• [YOUR GOAL]:
Keeping each word and mark in place, write out the full listing once more.

• [DATA FOR REVIEW]:
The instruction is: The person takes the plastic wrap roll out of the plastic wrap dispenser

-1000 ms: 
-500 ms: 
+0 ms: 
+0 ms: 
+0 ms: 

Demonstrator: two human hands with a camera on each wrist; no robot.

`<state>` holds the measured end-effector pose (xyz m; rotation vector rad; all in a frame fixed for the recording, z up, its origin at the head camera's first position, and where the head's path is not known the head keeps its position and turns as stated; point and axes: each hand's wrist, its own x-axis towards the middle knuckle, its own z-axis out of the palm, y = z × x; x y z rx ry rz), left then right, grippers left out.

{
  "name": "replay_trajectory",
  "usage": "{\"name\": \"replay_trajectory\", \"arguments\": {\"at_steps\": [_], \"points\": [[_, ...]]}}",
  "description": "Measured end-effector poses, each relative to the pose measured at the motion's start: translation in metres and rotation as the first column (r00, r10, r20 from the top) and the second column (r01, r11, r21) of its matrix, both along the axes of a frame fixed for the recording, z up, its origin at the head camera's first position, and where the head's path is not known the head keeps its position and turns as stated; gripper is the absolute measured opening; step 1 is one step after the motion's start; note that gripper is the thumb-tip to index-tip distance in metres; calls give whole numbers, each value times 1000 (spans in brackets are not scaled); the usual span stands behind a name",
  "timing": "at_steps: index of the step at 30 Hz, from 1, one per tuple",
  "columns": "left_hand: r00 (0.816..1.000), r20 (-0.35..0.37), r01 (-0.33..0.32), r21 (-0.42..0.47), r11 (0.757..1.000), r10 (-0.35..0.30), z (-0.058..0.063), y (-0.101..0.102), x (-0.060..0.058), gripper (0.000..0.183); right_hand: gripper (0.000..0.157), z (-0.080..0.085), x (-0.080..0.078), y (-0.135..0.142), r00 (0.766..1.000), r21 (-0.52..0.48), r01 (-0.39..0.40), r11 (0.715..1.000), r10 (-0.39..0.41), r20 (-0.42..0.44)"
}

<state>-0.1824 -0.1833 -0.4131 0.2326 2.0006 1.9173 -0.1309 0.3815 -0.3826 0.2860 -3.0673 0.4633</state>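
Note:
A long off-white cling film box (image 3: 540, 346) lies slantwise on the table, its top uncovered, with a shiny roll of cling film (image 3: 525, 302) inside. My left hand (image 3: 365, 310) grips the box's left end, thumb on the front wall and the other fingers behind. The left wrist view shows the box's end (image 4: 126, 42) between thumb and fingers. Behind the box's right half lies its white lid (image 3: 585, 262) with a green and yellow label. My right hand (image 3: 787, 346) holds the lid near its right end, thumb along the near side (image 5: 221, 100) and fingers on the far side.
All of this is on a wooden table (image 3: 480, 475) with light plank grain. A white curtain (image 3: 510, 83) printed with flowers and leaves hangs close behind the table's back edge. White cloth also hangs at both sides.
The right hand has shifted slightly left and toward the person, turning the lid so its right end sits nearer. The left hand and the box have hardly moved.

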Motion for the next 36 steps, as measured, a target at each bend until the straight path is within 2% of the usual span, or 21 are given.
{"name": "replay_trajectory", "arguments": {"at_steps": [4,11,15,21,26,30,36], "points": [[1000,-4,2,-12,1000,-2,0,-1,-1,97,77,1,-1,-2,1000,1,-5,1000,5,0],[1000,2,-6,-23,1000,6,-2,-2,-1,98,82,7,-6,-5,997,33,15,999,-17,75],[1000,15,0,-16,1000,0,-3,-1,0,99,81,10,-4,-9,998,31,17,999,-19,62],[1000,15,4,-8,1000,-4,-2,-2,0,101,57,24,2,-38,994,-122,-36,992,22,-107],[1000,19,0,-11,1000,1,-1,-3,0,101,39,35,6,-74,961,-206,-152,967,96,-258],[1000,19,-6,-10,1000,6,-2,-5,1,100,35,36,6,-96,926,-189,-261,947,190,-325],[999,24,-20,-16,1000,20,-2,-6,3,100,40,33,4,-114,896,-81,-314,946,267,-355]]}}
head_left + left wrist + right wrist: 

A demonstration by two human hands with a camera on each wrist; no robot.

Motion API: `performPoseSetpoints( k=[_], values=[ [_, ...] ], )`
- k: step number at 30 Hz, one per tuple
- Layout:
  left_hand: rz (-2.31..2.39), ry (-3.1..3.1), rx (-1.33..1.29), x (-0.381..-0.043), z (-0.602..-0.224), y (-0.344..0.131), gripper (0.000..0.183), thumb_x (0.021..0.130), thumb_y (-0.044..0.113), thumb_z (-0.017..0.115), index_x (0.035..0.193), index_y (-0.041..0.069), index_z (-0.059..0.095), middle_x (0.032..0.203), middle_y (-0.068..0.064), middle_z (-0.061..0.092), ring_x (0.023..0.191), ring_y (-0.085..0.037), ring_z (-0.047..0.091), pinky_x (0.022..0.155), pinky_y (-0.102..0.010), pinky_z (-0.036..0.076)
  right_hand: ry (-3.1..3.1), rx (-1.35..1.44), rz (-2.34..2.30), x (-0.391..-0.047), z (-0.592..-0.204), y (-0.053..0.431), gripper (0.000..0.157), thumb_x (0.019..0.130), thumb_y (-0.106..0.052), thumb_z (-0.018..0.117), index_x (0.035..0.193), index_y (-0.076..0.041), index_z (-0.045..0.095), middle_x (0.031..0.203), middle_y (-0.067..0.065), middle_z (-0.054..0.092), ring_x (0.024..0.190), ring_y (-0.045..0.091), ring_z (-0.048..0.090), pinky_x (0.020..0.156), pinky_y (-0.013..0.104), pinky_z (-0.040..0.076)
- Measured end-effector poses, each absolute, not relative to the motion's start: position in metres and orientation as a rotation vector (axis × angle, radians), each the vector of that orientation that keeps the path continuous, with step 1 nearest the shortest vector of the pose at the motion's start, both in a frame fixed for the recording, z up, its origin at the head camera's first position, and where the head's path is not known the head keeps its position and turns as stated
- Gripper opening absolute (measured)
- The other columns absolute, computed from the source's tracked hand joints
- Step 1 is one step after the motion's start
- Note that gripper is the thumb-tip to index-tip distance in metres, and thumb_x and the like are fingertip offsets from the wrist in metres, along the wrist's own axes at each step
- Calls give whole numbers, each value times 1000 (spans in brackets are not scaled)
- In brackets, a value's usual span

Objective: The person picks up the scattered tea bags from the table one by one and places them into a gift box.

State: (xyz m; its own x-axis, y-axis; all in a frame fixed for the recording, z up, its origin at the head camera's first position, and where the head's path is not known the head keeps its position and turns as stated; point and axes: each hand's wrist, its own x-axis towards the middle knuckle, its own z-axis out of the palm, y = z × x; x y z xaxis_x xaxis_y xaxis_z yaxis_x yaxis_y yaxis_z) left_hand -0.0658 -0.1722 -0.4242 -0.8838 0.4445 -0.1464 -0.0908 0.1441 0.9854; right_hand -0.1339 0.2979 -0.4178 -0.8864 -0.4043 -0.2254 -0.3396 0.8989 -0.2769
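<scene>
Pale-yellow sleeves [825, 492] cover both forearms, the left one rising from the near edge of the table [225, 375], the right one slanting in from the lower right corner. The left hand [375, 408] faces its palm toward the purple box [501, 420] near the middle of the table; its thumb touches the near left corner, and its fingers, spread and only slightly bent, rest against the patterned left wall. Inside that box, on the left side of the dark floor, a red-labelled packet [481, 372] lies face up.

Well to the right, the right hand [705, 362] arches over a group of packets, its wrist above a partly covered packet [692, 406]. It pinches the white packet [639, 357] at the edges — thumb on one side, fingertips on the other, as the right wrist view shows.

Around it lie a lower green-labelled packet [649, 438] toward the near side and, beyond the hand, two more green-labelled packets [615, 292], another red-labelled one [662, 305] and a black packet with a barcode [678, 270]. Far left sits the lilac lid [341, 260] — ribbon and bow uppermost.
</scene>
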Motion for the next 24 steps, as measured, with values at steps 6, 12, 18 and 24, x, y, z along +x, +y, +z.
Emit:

• [YOUR SOLUTION]:
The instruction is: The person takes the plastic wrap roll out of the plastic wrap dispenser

-1000 ms: 
-500 ms: 
+0 ms: 
+0 ms: 
+0 ms: 

Demonstrator: two human hands with a camera on each wrist; no robot.

`<state>` holds the measured end-effector pose (xyz m; rotation vector rad; all in a frame fixed for the recording, z up, its origin at the head camera's first position, and where the head's path is not known the head keeps its position and turns as stated; point and axes: each hand's wrist, its own x-axis towards the middle knuckle, its own z-axis out of the palm, y = z × x; x y z rx ry rz), left then right, grippers left out.

{
  "name": "replay_trajectory",
  "usage": "{\"name\": \"replay_trajectory\", \"arguments\": {\"at_steps\": [_], \"points\": [[_, ...]]}}",
  "description": "Measured end-effector poses, each relative to the pose measured at the motion's start: translation in metres and rotation as the first column (r00, r10, r20 from the top) and the second column (r01, r11, r21) of its matrix, both along the axes of a frame fixed for the recording, z up, its origin at the head camera's first position, and where the head's path is not known the head keeps its position and turns as stated; gripper is the absolute measured opening; step 1 is one step after the motion's start; note that gripper is the thumb-tip to index-tip distance in metres; calls give whole numbers, each value times 1000 (spans in brackets are not scaled); the usual span stands behind a name",
  "timing": "at_steps: index of the step at 30 Hz, from 1, one per tuple",
  "columns": "left_hand: r00 (0.816..1.000), r20 (-0.35..0.37), r01 (-0.33..0.32), r21 (-0.42..0.47), r11 (0.757..1.000), r10 (-0.35..0.30), z (-0.058..0.063), y (-0.101..0.102), x (-0.060..0.058), gripper (0.000..0.183); right_hand: gripper (0.000..0.157), z (-0.080..0.085), x (-0.080..0.078), y (-0.135..0.142), r00 (0.766..1.000), r21 (-0.52..0.48), r01 (-0.39..0.40), r11 (0.715..1.000), r10 (-0.39..0.41), r20 (-0.42..0.44)"
}

<state>-0.1824 -0.1833 -0.4131 0.2326 2.0006 1.9173 -0.1309 0.3815 -0.3826 0.2860 -3.0673 0.4633</state>
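Note:
A long off-white cling film box (image 3: 540, 346) lies slantwise on the table, its top uncovered, with a shiny roll of cling film (image 3: 525, 302) inside. My left hand (image 3: 365, 310) grips the box's left end, thumb on the front wall and the other fingers behind. The left wrist view shows the box's end (image 4: 126, 42) between thumb and fingers. Behind the box's right half lies its white lid (image 3: 585, 262) with a green and yellow label. My right hand (image 3: 787, 346) holds the lid near its right end, thumb along the near side (image 5: 221, 100) and fingers on the far side.
All of this is on a wooden table (image 3: 480, 475) with light plank grain. A white curtain (image 3: 510, 83) printed with flowers and leaves hangs close behind the table's back edge. White cloth also hangs at both sides.
The right hand has shifted slightly left and toward the person, turning the lid so its right end sits nearer. The left hand and the box have hardly moved.
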
Motion for the next 36 steps, as measured, a target at each bend until the straight path is within 2% of the usual span, or 21 are given.
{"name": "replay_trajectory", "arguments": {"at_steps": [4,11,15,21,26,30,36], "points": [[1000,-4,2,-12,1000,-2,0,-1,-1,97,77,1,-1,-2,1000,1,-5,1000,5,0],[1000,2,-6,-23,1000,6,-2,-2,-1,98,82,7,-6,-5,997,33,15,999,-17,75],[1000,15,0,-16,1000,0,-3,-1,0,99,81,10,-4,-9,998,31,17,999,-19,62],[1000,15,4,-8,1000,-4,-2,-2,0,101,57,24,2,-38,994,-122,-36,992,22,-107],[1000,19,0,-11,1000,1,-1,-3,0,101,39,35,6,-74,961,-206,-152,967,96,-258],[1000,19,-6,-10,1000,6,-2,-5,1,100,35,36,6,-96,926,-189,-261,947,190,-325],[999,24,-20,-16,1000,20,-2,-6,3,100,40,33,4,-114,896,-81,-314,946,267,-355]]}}
head_left + left wrist + right wrist: 

A demonstration by two human hands with a camera on each wrist; no robot.

Motion API: `performPoseSetpoints( k=[_], values=[ [_, ...] ], )`
- k: step number at 30 Hz, one per tuple
- Layout:
  left_hand: rz (-2.31..2.39), ry (-3.1..3.1), rx (-1.33..1.29), x (-0.381..-0.043), z (-0.602..-0.224), y (-0.344..0.131), gripper (0.000..0.183), thumb_x (0.021..0.130), thumb_y (-0.044..0.113), thumb_z (-0.017..0.115), index_x (0.035..0.193), index_y (-0.041..0.069), index_z (-0.059..0.095), middle_x (0.032..0.203), middle_y (-0.068..0.064), middle_z (-0.061..0.092), ring_x (0.023..0.191), ring_y (-0.085..0.037), ring_z (-0.047..0.091), pinky_x (0.022..0.155), pinky_y (-0.102..0.010), pinky_z (-0.036..0.076)
  right_hand: ry (-3.1..3.1), rx (-1.35..1.44), rz (-2.34..2.30), x (-0.391..-0.047), z (-0.592..-0.204), y (-0.053..0.431), gripper (0.000..0.157), thumb_x (0.019..0.130), thumb_y (-0.106..0.052), thumb_z (-0.018..0.117), index_x (0.035..0.193), index_y (-0.076..0.041), index_z (-0.045..0.095), middle_x (0.031..0.203), middle_y (-0.067..0.065), middle_z (-0.054..0.092), ring_x (0.024..0.190), ring_y (-0.045..0.091), ring_z (-0.048..0.090), pinky_x (0.020..0.156), pinky_y (-0.013..0.104), pinky_z (-0.040..0.076)
- Measured end-effector poses, each absolute, not relative to the motion's start: position in metres and orientation as a rotation vector (axis × angle, radians), each the vector of that orientation that keeps the path continuous, with step 1 nearest the shortest vector of the pose at the motion's start, both in a frame fixed for the recording, z up, its origin at the head camera's first position, and where the head's path is not known the head keeps its position and turns as stated
- Gripper opening absolute (measured)
- The other columns absolute, computed from the source's tracked hand joints
- Step 1 is one step after the motion's start
- Note that gripper is the thumb-tip to index-tip distance in metres, and thumb_x and the like are fingertip offsets from the wrist in metres, along the wrist's own axes at each step
- Calls give whole numbers, each value times 1000 (spans in brackets are not scaled)
- In brackets, a value's usual span

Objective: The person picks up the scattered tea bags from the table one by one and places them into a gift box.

State: (xyz m; its own x-axis, y-axis; all in a frame fixed for the recording, z up, its origin at the head camera's first position, and where the head's path is not known the head keeps its position and turns as stated; point and axes: each hand's wrist, its own x-axis towards the middle knuckle, its own z-axis out of the palm, y = z × x; x y z xaxis_x xaxis_y xaxis_z yaxis_x yaxis_y yaxis_z) left_hand -0.0658 -0.1722 -0.4242 -0.8838 0.4445 -0.1464 -0.0908 0.1441 0.9854; right_hand -0.1339 0.2979 -0.4178 -0.8864 -0.4043 -0.2254 -0.3396 0.8989 -0.2769
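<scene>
Pale-yellow sleeves [825, 492] cover both forearms, the left one rising from the near edge of the table [225, 375], the right one slanting in from the lower right corner. The left hand [375, 408] faces its palm toward the purple box [501, 420] near the middle of the table; its thumb touches the near left corner, and its fingers, spread and only slightly bent, rest against the patterned left wall. Inside that box, on the left side of the dark floor, a red-labelled packet [481, 372] lies face up.

Well to the right, the right hand [705, 362] arches over a group of packets, its wrist above a partly covered packet [692, 406]. It pinches the white packet [639, 357] at the edges — thumb on one side, fingertips on the other, as the right wrist view shows.

Around it lie a lower green-labelled packet [649, 438] toward the near side and, beyond the hand, two more green-labelled packets [615, 292], another red-labelled one [662, 305] and a black packet with a barcode [678, 270]. Far left sits the lilac lid [341, 260] — ribbon and bow uppermost.
</scene>
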Motion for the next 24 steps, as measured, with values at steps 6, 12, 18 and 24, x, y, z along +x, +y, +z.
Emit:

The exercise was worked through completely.